What the exercise asks: Give back all the data exactly, line by line.

*** Opening Entries provided ***

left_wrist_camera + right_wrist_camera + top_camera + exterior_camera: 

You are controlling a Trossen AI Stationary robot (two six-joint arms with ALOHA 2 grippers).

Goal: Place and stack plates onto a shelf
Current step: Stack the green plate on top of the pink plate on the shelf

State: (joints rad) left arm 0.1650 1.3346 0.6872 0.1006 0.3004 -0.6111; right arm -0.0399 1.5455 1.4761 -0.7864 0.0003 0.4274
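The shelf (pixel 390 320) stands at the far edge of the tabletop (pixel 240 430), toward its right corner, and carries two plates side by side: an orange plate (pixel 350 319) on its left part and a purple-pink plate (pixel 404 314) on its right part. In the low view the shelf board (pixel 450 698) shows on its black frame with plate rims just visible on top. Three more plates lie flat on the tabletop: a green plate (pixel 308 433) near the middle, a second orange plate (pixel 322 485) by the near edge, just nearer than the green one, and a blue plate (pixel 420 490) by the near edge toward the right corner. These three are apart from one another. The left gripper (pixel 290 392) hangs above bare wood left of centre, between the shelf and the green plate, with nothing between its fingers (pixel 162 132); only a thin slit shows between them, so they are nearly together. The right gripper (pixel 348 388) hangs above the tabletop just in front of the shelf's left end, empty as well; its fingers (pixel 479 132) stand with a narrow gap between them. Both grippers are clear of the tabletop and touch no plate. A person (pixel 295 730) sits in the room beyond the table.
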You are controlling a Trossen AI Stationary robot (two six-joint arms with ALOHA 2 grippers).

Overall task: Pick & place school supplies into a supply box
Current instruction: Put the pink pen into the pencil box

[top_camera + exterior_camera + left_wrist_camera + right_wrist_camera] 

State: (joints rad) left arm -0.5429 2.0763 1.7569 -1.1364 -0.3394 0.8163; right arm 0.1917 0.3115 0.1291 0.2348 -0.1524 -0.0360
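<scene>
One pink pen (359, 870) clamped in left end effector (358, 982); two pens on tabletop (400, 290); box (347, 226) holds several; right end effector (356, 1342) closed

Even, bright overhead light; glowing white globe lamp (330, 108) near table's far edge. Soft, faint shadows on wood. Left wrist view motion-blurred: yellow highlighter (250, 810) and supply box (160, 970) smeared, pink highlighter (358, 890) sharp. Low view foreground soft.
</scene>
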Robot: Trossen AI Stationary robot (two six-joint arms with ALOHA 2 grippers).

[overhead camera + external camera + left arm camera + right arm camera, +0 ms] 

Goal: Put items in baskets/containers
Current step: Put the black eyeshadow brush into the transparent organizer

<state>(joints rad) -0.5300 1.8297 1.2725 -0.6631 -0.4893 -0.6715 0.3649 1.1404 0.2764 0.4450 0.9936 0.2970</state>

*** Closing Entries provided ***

Task response:
left_wrist_camera + right_wrist_camera + top_camera + exterior_camera: 

You are controlling a Trossen AI Stationary robot (two six-joint arms with ALOHA 2 grippers).

Goal: Place and stack plates onto a shelf
Current step: Stack the green plate on top of the pink plate on the shelf

State: (joints rad) left arm 0.1650 1.3346 0.6872 0.1006 0.3004 -0.6111; right arm -0.0399 1.5455 1.4761 -0.7864 0.0003 0.4274
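The shelf (pixel 390 320) stands at the far edge of the tabletop (pixel 240 430), toward its right corner, and carries two plates side by side: an orange plate (pixel 350 319) on its left part and a purple-pink plate (pixel 404 314) on its right part. In the low view the shelf board (pixel 450 698) shows on its black frame with plate rims just visible on top. Three more plates lie flat on the tabletop: a green plate (pixel 308 433) near the middle, a second orange plate (pixel 322 485) by the near edge, just nearer than the green one, and a blue plate (pixel 420 490) by the near edge toward the right corner. These three are apart from one another. The left gripper (pixel 290 392) hangs above bare wood left of centre, between the shelf and the green plate, with nothing between its fingers (pixel 162 132); only a thin slit shows between them, so they are nearly together. The right gripper (pixel 348 388) hangs above the tabletop just in front of the shelf's left end, empty as well; its fingers (pixel 479 132) stand with a narrow gap between them. Both grippers are clear of the tabletop and touch no plate. A person (pixel 295 730) sits in the room beyond the table.
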You are controlling a Trossen AI Stationary robot (two six-joint arms with ALOHA 2 grippers).

Overall task: Pick & place school supplies into a supply box
Current instruction: Put the pink pen into the pencil box

[top_camera + exterior_camera + left_wrist_camera + right_wrist_camera] 

State: (joints rad) left arm -0.5429 2.0763 1.7569 -1.1364 -0.3394 0.8163; right arm 0.1917 0.3115 0.1291 0.2348 -0.1524 -0.0360
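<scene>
One pink pen (359, 870) clamped in left end effector (358, 982); two pens on tabletop (400, 290); box (347, 226) holds several; right end effector (356, 1342) closed

Even, bright overhead light; glowing white globe lamp (330, 108) near table's far edge. Soft, faint shadows on wood. Left wrist view motion-blurred: yellow highlighter (250, 810) and supply box (160, 970) smeared, pink highlighter (358, 890) sharp. Low view foreground soft.
</scene>
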Robot: Trossen AI Stationary robot (two six-joint arms with ALOHA 2 grippers).

[overhead camera + external camera + left arm camera + right arm camera, +0 ms] 

Goal: Put items in baskets/containers
Current step: Put the black eyeshadow brush into the transparent organizer

<state>(joints rad) -0.5300 1.8297 1.2725 -0.6631 -0.4893 -0.6715 0.3649 1.1404 0.2764 0.4450 0.9936 0.2970</state>

No additional output will be produced.